Instructions to follow: Wherever a picture appears in the data below, omit it, and restate everything else word for word.

---------- Dataset excerpt

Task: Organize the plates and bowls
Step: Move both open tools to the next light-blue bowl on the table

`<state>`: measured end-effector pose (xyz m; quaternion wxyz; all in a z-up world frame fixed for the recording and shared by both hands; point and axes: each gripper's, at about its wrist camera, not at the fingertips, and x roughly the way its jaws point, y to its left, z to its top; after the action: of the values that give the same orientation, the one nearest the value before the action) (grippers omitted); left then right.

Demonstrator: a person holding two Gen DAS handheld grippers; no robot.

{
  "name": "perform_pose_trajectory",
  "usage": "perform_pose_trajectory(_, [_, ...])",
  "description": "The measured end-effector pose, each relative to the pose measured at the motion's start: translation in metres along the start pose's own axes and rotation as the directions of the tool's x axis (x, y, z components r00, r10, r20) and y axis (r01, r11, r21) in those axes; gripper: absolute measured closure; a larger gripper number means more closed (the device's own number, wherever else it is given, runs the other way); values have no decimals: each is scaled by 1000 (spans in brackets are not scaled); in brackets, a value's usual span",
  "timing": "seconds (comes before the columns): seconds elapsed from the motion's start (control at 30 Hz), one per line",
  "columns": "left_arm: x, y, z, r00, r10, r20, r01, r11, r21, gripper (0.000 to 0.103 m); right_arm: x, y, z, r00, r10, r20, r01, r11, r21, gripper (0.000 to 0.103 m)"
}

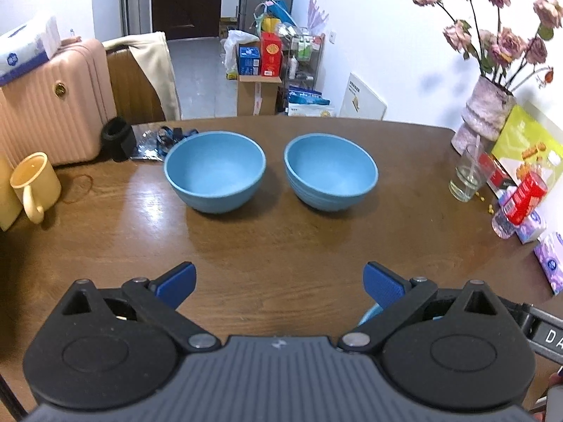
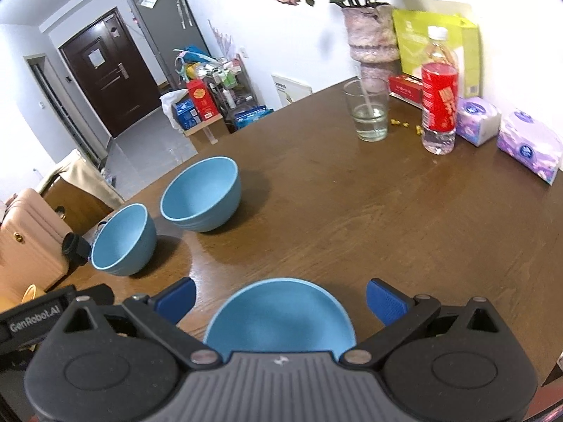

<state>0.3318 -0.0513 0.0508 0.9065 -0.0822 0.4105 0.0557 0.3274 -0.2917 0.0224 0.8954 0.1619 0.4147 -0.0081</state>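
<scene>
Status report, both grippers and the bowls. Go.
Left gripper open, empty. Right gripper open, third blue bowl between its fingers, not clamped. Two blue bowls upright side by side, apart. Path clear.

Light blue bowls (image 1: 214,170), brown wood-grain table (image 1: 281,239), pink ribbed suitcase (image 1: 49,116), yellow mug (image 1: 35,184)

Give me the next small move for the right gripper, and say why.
Probably lower the right gripper and close on the near bowl: its jaws are open either side of the rim, and that bowl sits apart from the other two bowls.
</scene>
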Motion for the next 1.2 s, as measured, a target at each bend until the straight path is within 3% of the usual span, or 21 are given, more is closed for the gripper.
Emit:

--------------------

Response:
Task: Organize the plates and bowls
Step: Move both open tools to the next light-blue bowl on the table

`<state>`: measured end-effector pose (xyz m; quaternion wxyz; all in a z-up world frame fixed for the recording and shared by both hands; point and axes: each gripper's, at about its wrist camera, not at the fingertips, and x roughly the way its jaws point, y to its left, z to its top; after the action: of the values that give the same orientation, the one nearest the value before the action) (grippers omitted); left then right.

Demonstrator: a person holding two Gen DAS handheld grippers; no robot.

{
  "name": "perform_pose_trajectory",
  "usage": "perform_pose_trajectory(_, [_, ...])",
  "description": "The measured end-effector pose, each relative to the pose measured at the motion's start: translation in metres along the start pose's own axes and rotation as the directions of the tool's x axis (x, y, z components r00, r10, r20) and y axis (r01, r11, r21) in those axes; gripper: absolute measured closure; a larger gripper number means more closed (the device's own number, wherever else it is given, runs the other way); values have no decimals: each is scaled by 1000 (spans in brackets are not scaled); in brackets, a value's usual span",
  "timing": "seconds (comes before the columns): seconds elapsed from the motion's start (control at 30 Hz), one per line",
  "columns": "left_arm: x, y, z, r00, r10, r20, r01, r11, r21, gripper (0.000 to 0.103 m); right_arm: x, y, z, r00, r10, r20, r01, r11, r21, gripper (0.000 to 0.103 m)"
}


<state>0.3318 -0.0513 0.0508 0.9065 -0.0822 0.4105 0.0557 0.3274 -0.2917 0.0224 0.8954 0.1619 0.4147 -0.0081</state>
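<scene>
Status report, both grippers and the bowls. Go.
Left gripper open, empty. Right gripper open, third blue bowl between its fingers, not clamped. Two blue bowls upright side by side, apart. Path clear.

Light blue bowls (image 1: 214,170), brown wood-grain table (image 1: 281,239), pink ribbed suitcase (image 1: 49,116), yellow mug (image 1: 35,184)

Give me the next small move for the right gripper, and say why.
Probably lower the right gripper and close on the near bowl: its jaws are open either side of the rim, and that bowl sits apart from the other two bowls.
</scene>
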Motion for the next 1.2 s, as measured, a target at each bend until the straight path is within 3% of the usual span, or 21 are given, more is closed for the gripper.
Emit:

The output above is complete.